→ Try it:
Retype all of the data word for word, without pictures.

→ Information provided:
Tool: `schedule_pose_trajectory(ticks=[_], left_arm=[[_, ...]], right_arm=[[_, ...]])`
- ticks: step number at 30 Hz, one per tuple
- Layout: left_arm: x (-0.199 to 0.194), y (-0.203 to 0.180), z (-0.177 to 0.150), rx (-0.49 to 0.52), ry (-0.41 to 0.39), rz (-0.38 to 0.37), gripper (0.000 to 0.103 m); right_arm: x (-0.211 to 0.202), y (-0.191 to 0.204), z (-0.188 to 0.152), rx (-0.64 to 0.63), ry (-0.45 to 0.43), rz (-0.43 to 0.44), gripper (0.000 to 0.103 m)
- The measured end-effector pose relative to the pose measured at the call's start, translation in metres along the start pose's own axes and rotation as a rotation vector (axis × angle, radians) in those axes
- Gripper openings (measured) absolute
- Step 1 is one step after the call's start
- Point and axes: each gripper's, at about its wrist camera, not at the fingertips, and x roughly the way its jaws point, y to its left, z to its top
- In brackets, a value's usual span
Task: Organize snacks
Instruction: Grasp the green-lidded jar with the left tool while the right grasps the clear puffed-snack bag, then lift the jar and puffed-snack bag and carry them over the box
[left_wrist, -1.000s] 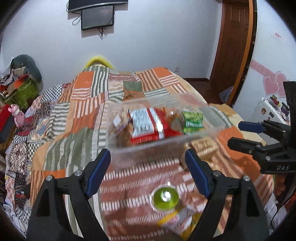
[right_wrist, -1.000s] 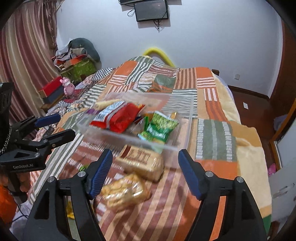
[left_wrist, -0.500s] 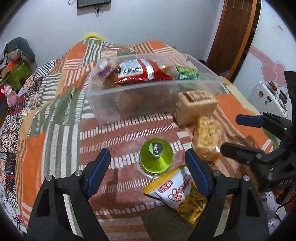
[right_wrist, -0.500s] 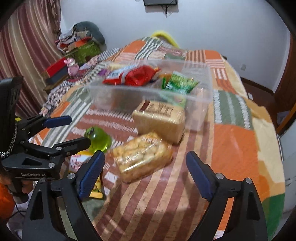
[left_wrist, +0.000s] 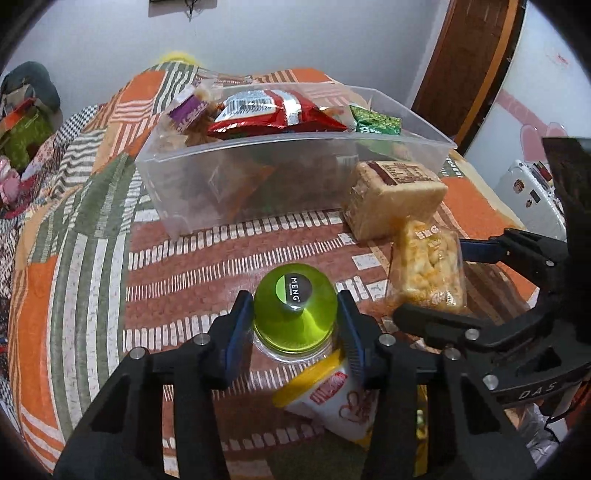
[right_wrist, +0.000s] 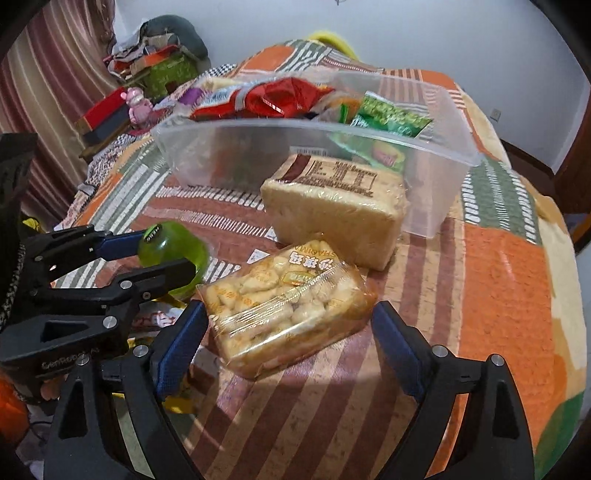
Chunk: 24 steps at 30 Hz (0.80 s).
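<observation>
My left gripper (left_wrist: 294, 325) is shut on a green jelly cup (left_wrist: 295, 313) resting on the patchwork bed cover; it also shows in the right wrist view (right_wrist: 173, 254). My right gripper (right_wrist: 291, 347) is open, its jaws on either side of a clear bag of puffed biscuits (right_wrist: 284, 295), which also shows in the left wrist view (left_wrist: 428, 266). Behind lie a wrapped bread loaf (right_wrist: 332, 210) and a clear plastic bin (left_wrist: 295, 177) holding a red bag (left_wrist: 269, 114), a green packet (left_wrist: 375, 120) and other snacks.
A yellow-and-white snack bag (left_wrist: 332, 395) lies under the left gripper's right finger. Boxes and a pink toy (right_wrist: 138, 105) sit beside the bed at the left. A wooden door (left_wrist: 469, 55) stands at the right.
Both grippers have come down and forward toward the snacks. The left gripper has closed on the green jelly cup. The right gripper now straddles the biscuit bag, still open.
</observation>
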Motion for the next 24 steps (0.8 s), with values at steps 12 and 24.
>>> schedule_pose_trajectory(ticks=[12,24], left_arm=[[-0.01,0.007,-0.001,-0.021,-0.031,-0.009,0.045],[-0.054,0.008,0.018,-0.034,-0.131,0.013,0.045]], right_arm=[[-0.007,-0.007,-0.001,0.02,-0.035,0.009,0.076],[-0.051,-0.016,-0.001,0.03,-0.144,-0.003,0.076]])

→ Answer for the task:
Tool: `schedule_pose_trajectory(ticks=[_], left_arm=[[_, ...]], right_arm=[[_, ...]])`
- ticks: step number at 30 Hz, one per tuple
- Layout: left_arm: x (-0.199 to 0.194), y (-0.203 to 0.180), z (-0.177 to 0.150), rx (-0.49 to 0.52), ry (-0.41 to 0.39), rz (-0.38 to 0.37), gripper (0.000 to 0.103 m); right_arm: x (-0.211 to 0.202), y (-0.191 to 0.204), z (-0.188 to 0.152), rx (-0.64 to 0.63), ry (-0.45 to 0.43), rz (-0.43 to 0.44), gripper (0.000 to 0.103 m)
- The measured end-effector pose relative to the pose measured at the call's start, translation in metres along the start pose's own axes and rotation as a rotation vector (axis × angle, radians) in those axes
- Gripper openings (measured) absolute
- Step 1 is one step after the call's start
- Point and axes: each gripper's, at about its wrist camera, not at the fingertips, and x roughly the way its jaws point, y to its left, z to its top
- In brackets, a value's usual span
Task: Organize snacks
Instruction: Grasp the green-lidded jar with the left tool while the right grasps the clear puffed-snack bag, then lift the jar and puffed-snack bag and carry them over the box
[left_wrist, -1.000s] 
[right_wrist, -1.000s] 
[left_wrist, -0.500s] 
[right_wrist, -0.500s] 
[left_wrist, +0.000s] 
[right_wrist, +0.000s] 
Chunk: 24 steps at 30 Hz (0.80 s).
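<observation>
My left gripper (left_wrist: 294, 325) is shut on a green jelly cup (left_wrist: 295, 313) resting on the patchwork bed cover; it also shows in the right wrist view (right_wrist: 173, 254). My right gripper (right_wrist: 291, 347) is open, its jaws on either side of a clear bag of puffed biscuits (right_wrist: 284, 295), which also shows in the left wrist view (left_wrist: 428, 266). Behind lie a wrapped bread loaf (right_wrist: 332, 210) and a clear plastic bin (left_wrist: 295, 177) holding a red bag (left_wrist: 269, 114), a green packet (left_wrist: 375, 120) and other snacks.
A yellow-and-white snack bag (left_wrist: 332, 395) lies under the left gripper's right finger. Boxes and a pink toy (right_wrist: 138, 105) sit beside the bed at the left. A wooden door (left_wrist: 469, 55) stands at the right.
Both grippers have come down and forward toward the snacks. The left gripper has closed on the green jelly cup. The right gripper now straddles the biscuit bag, still open.
</observation>
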Motion for the next 24 steps (0.8 s), with values at steps 12 and 24.
>>> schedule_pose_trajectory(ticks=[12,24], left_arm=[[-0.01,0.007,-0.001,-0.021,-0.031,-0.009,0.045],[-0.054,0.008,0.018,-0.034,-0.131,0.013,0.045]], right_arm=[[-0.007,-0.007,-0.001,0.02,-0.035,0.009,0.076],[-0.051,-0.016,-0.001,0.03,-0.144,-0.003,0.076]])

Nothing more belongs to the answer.